Bandwidth Estimator

Question

Bandwidth Estimator

Sean-Der opened this issue 4 years ago · comments

The issue covers everything we want to do around Congestion Estimation and Pion. This covers a Bandwidth Estimator in Pion, and generating feedback for remote peers.

@mengelbart is the owner of this work. If you have feedback/suggestions/ideas he knows this all the best!

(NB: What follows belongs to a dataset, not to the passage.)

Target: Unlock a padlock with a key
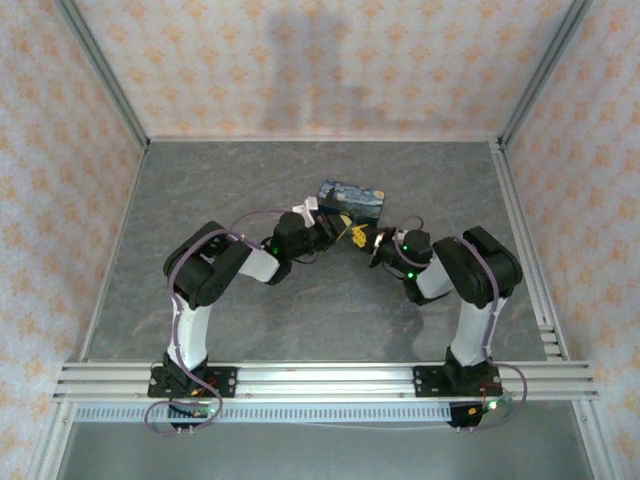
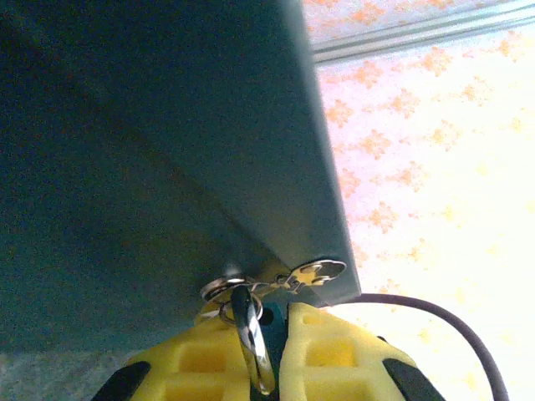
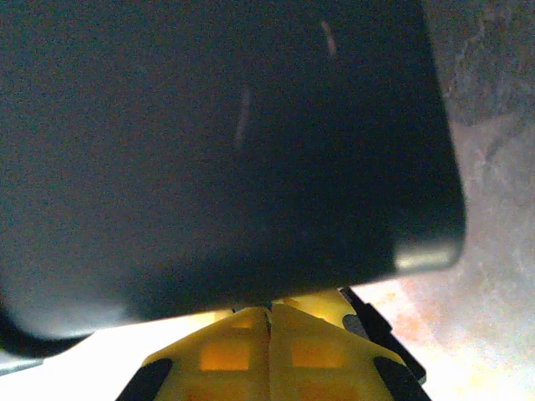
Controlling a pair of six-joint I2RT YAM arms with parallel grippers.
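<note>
The padlock point(image 1: 350, 198), a dark-blue block with a starry-night print, is held up over the middle of the table between both arms. My left gripper point(image 1: 338, 230) comes at it from the left. In the left wrist view the padlock's dark side point(image 2: 167, 150) looms overhead, and my left gripper point(image 2: 266, 322) is shut on its shiny shackle point(image 2: 249, 338). The small metal key point(image 2: 316, 270) hangs on a ring by the block's lower corner. My right gripper point(image 1: 373, 243) is shut just right of the lock, its pads pressed together under the dark block point(image 3: 217, 142) in the right wrist view point(image 3: 269, 311).
Grey mat point(image 1: 300, 310) covers the table, boxed in by patterned walls and aluminium posts. A rail point(image 1: 320, 375) runs along the near edge by the arm bases. A dark cable point(image 2: 456, 322) loops beside the left fingers.
</note>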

bc30165 Implement Sender/Receiver Reports
c8a26a2 Implement Transport Wide Congestion Control Feedback
Design a interface/API that all Bandwidth Estimators will satify
Merge the NetworkConditoner so we can test our implementations
- Start with basic tests (hard limits on total bandwidth/start queueing at certain bitrate]
- Implement full test suite from RFC8867
Implement Google Congestion Control
- Have it be Sender estimates only using TWCC. No REMB our Receiver Reports.
Implement FlexFEC
- This will be needed by servers attempting to deliver Simulcast/SVC
Make WebRTC Bandwidth Estimation accessiable to others
- Write blog posts about what you are implementing/challenges
- Write a dedicated chapter in WebRTC for the Curious about Bandwidth Estimation
Make work accessible for other projects.

In the future we will also need

Switch from Transport Wide Congestion Control to cc-feedback-message
- This hasn't been adopted by anyone yet
Investigate AdaptiveFEC
- Paper

Juliusz Chroboczek · Answer 1 · Sat Jan 09 2021 01:32:19 GMT+0800 (China Standard Time)

Accurate SR/RR is the most urgent bit — without that, nothing works correctly. SR are essential for correct lipsynch, and GCC will yield acceptable performance on non-bufferbloated networks with just correct RR.

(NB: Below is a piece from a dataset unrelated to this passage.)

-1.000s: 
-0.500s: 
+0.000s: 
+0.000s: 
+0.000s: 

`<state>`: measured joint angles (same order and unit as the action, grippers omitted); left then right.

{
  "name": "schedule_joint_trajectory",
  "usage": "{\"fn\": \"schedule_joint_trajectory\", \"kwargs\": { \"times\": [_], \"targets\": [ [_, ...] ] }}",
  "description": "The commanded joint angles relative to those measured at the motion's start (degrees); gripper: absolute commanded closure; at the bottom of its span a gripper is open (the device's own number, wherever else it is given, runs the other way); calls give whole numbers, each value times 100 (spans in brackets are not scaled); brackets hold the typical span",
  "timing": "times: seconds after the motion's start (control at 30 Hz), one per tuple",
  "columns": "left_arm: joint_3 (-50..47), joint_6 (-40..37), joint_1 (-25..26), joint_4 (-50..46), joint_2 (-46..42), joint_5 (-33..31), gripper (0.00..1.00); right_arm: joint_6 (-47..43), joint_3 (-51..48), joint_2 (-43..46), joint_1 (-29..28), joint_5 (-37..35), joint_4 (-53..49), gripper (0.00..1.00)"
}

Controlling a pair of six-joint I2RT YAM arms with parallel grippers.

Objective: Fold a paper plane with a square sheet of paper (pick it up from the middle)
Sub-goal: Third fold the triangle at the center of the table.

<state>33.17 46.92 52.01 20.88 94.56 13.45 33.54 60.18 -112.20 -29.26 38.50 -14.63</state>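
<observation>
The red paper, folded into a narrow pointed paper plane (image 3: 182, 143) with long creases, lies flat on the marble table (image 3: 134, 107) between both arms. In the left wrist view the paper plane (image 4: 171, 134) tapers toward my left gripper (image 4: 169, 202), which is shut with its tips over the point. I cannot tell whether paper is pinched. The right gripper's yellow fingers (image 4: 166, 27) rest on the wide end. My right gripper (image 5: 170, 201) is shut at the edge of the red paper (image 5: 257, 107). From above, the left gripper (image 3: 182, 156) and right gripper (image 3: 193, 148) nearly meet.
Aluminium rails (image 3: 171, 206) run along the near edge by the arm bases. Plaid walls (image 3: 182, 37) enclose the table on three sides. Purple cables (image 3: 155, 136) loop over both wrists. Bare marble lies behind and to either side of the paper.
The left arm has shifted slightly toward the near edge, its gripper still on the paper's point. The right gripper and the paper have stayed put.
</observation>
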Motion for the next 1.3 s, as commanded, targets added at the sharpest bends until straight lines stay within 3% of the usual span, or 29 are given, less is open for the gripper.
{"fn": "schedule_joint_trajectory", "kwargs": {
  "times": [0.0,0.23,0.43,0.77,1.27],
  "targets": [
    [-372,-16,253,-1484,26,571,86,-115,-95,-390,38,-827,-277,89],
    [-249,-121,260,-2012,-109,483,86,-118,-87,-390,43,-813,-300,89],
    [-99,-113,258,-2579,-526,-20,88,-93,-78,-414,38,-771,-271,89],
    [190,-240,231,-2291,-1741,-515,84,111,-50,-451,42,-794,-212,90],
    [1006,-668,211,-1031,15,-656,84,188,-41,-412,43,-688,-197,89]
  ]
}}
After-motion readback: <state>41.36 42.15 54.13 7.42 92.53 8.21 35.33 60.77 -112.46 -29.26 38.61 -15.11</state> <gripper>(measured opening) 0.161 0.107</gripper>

Let me expand on that. GCC consists of two congestion controllers:

a fairly traditional loss-based controller, that reacts to the loss rate communicated in RR;
a rather novel delay-based controller, that reacts to the second derivative of the packet arrival time.

The loss-based controller is trivial to implement, it works reasonably well, except that in the absence of a low-delay AQM at the bottleneck router it tends to cause latency proportional to the amount of buffering. The delay-based controller reacts earlier than the loss-based one, thus limiting latency, but it is underspecified and difficult to implement.

Here is Galène's implementation of the loss-based controller:

https://github.com/jech/galene/blob/master/rtpconn/rtpconn.go#L962

Here's Galène's implementation of SR and RR:

https://github.com/jech/galene/blob/master/rtpconn/rtpconn.go#L879
https://github.com/jech/galene/blob/master/rtpconn/rtpconn.go#L788

Sean DuBois · Answer 2 · Sat Jan 09 2021 02:24:17 GMT+0800 (China Standard Time)

Thank you so much @jech. I am going to move forward with everything until the TWCC. I am hoping I can make things good enough that you can simplify Galene.

When I start the delay based one I will send emails to the IETF list and see if I can get clarifications/help!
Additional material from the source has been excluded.